II- O apelo que se faz a esses sinais exteriores não
é inadequado porquanto, efectivamente, os autos ressumam que o recorrente não vive apenas de e com 45000 escudos ilíquidos mensais.
III- É certo que o tribunal não captou prova sobre a medida da necessidade de alimentos dos menores, mas em tanto não fica coarctado ou inibido de poder fixar uma medida (artigo 150, OTM, artigo 1410, CPC).
IV- Ora, respingando os autos que enquanto o recorrente viveu no seio da sua originária e própria penúria o nível de vida era de quem vivia na abastança; e como o recorrente não provou que tenha regredido nessa abastança, manifestamente que, em princípio, os alimentandos têm o direito de não decrescer no estilo de vida que foram tendo.
V- Os alimentos, em sua medida, são fixados em função das reais possibilidades/capacidades económicas dos progenitores.
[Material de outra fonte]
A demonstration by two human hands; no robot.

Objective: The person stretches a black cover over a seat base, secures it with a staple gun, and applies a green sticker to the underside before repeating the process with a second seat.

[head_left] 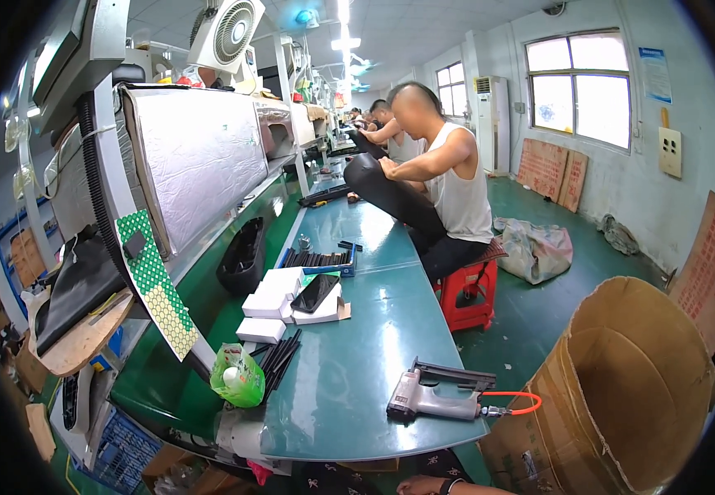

No caso, a mãe dos menores aufere 55000 escudos por mês, e é manifesto que, embora sem se ter apurado uma cifra certa ou aproximada quanto ao pai, este aufere mensalmente muito mais do que aquela.
VI- A cifra de 70000 escudos por mês, a cargo do pai, não é desmedida para o que se percepciona que aufere, e compensa-se com a menor capacidade económica própria da mãe, que acabará por contribuir também adentro dos seus 55000 escudos, atingindo-se, assim, uma globalidade que se adequa ao estilo de vida/satisfação de necessidades das menores.